Ce spectacle est également en partie dû à la structure de la Liga MX. Chaque saison est séparée en deux tournois, ce qui permet de titrer deux champions par an. Le tournoi Apertura (ouverture), commence en juillet pour se terminer fin décembre, puis le tournoi Clausura, reprend en janvier pour terminer en mai. Chaque tournoi consiste en une phase régulière lors de laquelle toutes les équipes s’affrontent une fois avant les play-offs, appelés la Liguilla, auxquels participent les huit équipes les mieux classées. Ainsi, la Liguilla est un moment d’euphorie et d’émotions permanents, car chaque club peut être champion et le tournoi peut basculer en un match. Avec deux tournois par saison, c’est l’assurance de deux fois plus de spectacle. Le championnat étant assez homogène, les 19 clubs ont tous les six mois une chance d’être champions. En février 2017, un article du journal anglais The Guardian titrait même que la « populaire et excitante Liga MX est la meilleure hors d’Europe : il y a deux champions par an et chaque match compte ».

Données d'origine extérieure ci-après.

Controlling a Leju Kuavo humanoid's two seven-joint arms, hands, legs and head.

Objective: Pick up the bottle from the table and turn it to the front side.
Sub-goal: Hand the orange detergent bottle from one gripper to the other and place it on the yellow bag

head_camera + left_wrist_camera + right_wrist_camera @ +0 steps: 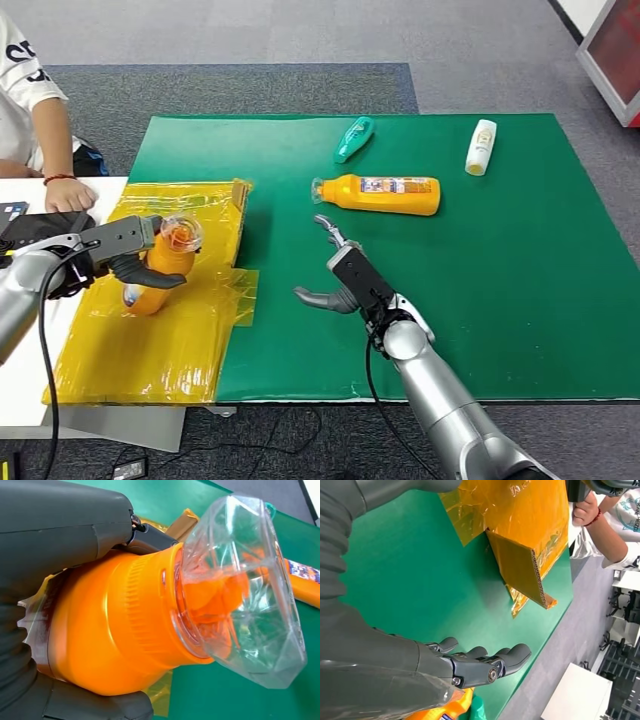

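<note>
Left hand (132, 252) was clamped round the orange bottle (160, 270) over the yellow sheet (173, 340), right hand (343, 280) empty with fingers apart; bottle looked light, rigid, slick plastic, so grip the body, not the clear cap (241, 590).

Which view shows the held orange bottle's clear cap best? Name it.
The left wrist view: the clear cap is seen close up, with the orange nozzle visible inside it. The head view shows it small, above the left hand. The right wrist view looks at the green mat instead.
</note>
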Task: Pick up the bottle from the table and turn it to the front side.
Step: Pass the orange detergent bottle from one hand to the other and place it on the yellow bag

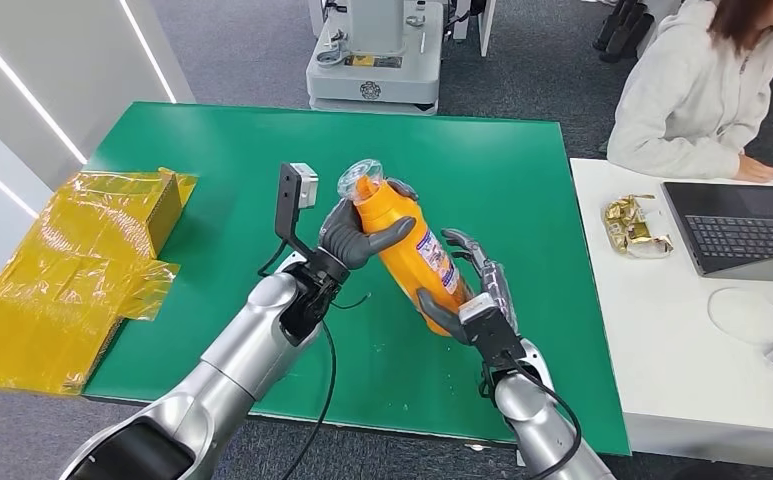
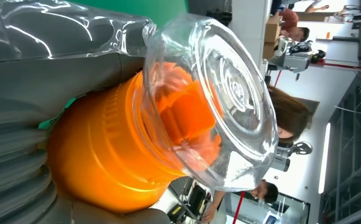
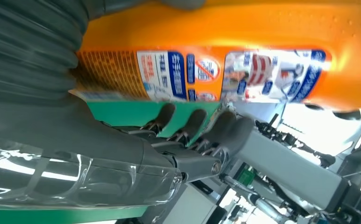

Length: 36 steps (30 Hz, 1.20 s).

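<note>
Orange bottle (image 1: 412, 250) gripped by left hand (image 1: 354, 238), right hand (image 1: 472, 295) apparently cradling its base — yellow wrap (image 1: 72, 270) beside, laptop (image 1: 747, 228) apart.

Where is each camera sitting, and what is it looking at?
Head view: high on the robot, looking down at the green table; both silver arms, left robot hand and right robot hand hold the orange bottle.
Left wrist view: behind the left robot hand, facing the bottle's clear cap.
Right wrist view: behind the right robot hand, facing the bottle's label.
All share the bottle.
</note>
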Tool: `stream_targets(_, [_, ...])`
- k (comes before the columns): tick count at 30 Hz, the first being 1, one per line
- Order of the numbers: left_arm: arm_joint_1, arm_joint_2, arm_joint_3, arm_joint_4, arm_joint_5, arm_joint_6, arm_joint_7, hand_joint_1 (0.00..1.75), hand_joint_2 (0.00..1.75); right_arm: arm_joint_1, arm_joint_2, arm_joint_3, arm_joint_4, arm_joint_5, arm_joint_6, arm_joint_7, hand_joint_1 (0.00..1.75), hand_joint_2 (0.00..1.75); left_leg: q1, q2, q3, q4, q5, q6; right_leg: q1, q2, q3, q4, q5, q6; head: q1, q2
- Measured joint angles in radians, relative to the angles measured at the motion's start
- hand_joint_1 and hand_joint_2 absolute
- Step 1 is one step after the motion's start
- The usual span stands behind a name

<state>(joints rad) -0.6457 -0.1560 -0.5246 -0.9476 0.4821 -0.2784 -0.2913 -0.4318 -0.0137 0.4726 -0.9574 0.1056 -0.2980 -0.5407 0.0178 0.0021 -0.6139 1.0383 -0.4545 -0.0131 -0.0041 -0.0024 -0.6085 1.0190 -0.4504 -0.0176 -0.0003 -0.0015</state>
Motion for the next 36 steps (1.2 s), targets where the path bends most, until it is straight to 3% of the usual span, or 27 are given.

Un exemple de moments légendaires que permet la Liguilla : lors du Tournoi Clausura 2013, le gardien de l’América Moisés Muñoz avait égalisé à la 92 ème minute de la finale retour et son équipe fut sacrée championne aux tirs aux buts. (Crédit photo : As México).

Les compétitions continentales, juge de paix ?

N’étant pas dans la même confédération, les équipes mexicaines et sud-américaines ne sont pas sensées jouer dans la même compétition. Les clubs de Liga MX et de MLS participent à la CONCACAF Champions League au niveau assez faible (que les mexicains dominent outrageusement), tandis que les clubs sud-américains jouent la prestigieuse Copa Libertadores de la CONMEBOL. Pourtant, à partir de 1998, des clubs mexicains ont bien participé à la plus grande compétition du continent américain sans succès : seules trois équipes mexicaines ont atteint la finale sans parvenir à gagner : Cruz Azul (2001) les Chivas de Guadalajara (2010) et les Tigres (2015). En 2016, le changement de format et la brouille entre la CONCACAF et la CONMEBOL ont fait que les clubs mexicains n’y participent plus.

En 2015, les Tigres d’André-Pierre Gignac s’étaient inclinés en finale de la Copa Libertadores face à River Plate (Crédit photo : Especial).

La nouvelle place du championnat mexicain sur l’échiquier latino-américain et sur le continent américain ne plaît pas à tout le monde et depuis quelques années, on assiste même à l’émergence d’une rivalité de plus en plus intense entre mexicains et argentins qui se battent pour défendre leur championnat comme le meilleur du continent. En Argentine, autant pour les supporters que pour les journalistes, il ne fait aucun doute que la Superliga surpasse largement la Liga MX et les échecs mexicains en Copa Libertadores sont représentatifs de cette différence :

« – Non, je ne sous-estime pas le championnat mexicain, mais c’est quand même un merdier, un bordel …

– Tu as raison, le foot mexicain n’est pas regardable, ils défendent pas, ils se placent mal, ils ne savent rien »

Les deux journalistes argentins Flavio Azzarro et Augusto César lors d’une émission TV en Argentine (Futbol al horno).

Nul doute que la Liga MX est un championnat qui compte sur le contient américain : il est situé entre le prestige de l’Amérique du Sud et les moyens financiers et matériels de l’Amérique du Nord. Avec des joueurs exceptionnels et un spectacle de haut niveau, tout cela dans un championnat plein de suspense, il est très suivi sur le continent et fais rêver beaucoup de joueurs. Cependant, la Liga MX manque clairement d’exposition en Europe et si elle semble dominer sportivement la MLS, elle n’a jamais montré sa valeur face aux confrontations directes avec l’Amérique du Sud. Ainsi, il est difficile d’en faire “le meilleur” championnat d’Amérique, tant sur le plan médiatique et symbolique que sportif.